● **YOUR OBJECTIVE**
Repeat exactly the lines below that lie between the line with "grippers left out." and the line with "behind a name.", counting both of those lines as part of the answer.

● **RECORDS FOR THIS TASK**
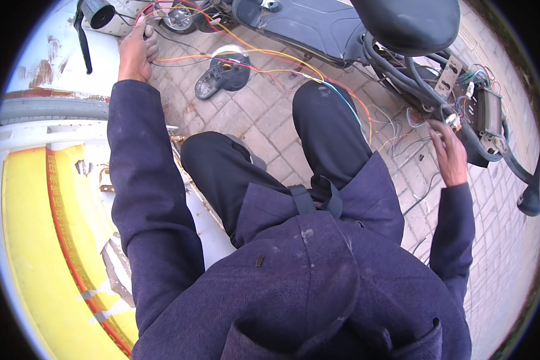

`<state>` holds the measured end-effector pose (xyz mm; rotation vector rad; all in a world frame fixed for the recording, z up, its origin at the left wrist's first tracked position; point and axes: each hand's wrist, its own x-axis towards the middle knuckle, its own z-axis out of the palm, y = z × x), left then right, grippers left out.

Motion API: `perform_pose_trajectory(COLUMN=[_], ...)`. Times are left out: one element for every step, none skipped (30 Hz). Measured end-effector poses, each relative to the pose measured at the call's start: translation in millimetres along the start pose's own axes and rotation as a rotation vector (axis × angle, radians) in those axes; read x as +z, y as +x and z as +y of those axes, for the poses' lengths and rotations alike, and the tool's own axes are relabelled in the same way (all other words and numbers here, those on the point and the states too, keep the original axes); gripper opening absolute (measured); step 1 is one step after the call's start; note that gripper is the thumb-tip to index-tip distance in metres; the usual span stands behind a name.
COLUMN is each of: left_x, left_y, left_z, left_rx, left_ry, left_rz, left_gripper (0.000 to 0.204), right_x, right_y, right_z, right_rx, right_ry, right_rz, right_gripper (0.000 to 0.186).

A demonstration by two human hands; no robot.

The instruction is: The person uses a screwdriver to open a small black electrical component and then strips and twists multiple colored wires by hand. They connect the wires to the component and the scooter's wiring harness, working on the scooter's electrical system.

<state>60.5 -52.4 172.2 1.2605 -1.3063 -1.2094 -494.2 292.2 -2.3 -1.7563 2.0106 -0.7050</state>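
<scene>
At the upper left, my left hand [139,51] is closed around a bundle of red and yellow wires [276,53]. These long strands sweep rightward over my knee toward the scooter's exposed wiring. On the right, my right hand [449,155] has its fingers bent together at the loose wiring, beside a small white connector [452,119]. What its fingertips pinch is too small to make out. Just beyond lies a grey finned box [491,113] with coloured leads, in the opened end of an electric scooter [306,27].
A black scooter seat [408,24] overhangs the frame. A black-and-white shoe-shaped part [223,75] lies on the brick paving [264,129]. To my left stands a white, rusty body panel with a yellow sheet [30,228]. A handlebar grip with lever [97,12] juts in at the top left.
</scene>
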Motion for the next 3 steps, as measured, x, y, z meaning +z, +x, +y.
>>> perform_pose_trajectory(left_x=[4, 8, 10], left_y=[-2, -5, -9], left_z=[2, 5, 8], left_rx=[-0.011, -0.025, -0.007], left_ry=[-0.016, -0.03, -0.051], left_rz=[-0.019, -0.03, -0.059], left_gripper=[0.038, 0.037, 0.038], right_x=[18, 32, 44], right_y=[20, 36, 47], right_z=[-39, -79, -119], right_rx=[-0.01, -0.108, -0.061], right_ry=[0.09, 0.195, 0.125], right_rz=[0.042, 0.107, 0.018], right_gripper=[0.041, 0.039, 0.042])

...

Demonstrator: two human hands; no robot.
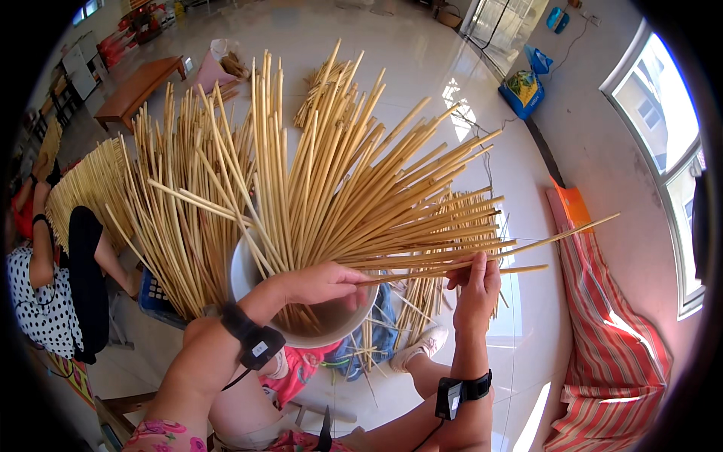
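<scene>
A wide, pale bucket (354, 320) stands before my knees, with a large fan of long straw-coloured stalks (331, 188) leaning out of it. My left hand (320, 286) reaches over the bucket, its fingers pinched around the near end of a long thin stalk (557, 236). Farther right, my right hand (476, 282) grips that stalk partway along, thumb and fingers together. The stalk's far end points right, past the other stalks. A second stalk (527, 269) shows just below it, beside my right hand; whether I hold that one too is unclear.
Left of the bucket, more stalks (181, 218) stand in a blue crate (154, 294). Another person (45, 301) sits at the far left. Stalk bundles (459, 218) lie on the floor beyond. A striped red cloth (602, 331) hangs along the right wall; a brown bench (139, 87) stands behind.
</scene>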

● **ANSWER TO THIS TASK**
`<state>` holds the measured end-effector pose (xyz mm; rotation vector rad; all in a world frame fixed for the recording, z up, its origin at the left wrist's first tracked position; point and axes: each hand's wrist, its own x-axis towards the middle knuckle, its own z-axis out of the palm, y = z × x), left then right, grippers left out.

Motion API: `perform_pose_trajectory(COLUMN=[_], ...)`. Times are left out: one element for every step, none skipped (30 Hz). Measured end-effector poses, each relative to the pose measured at the call's start: translation in millimetres along the start pose's own axes and rotation as a rotation vector (axis × angle, radians) in those axes; read x as +z, y as +x and z as +y of those axes, for the poses' lengths and rotations alike, and the tool's own axes are relabelled in the same way (all other words and numbers here, those on the point and the states too, keep the original axes); gripper opening absolute (measured); step 1 is one step after the call's start; note that gripper is the thumb-tip to index-tip distance in metres; the usual span stands behind a name.

With this, the answer is complete.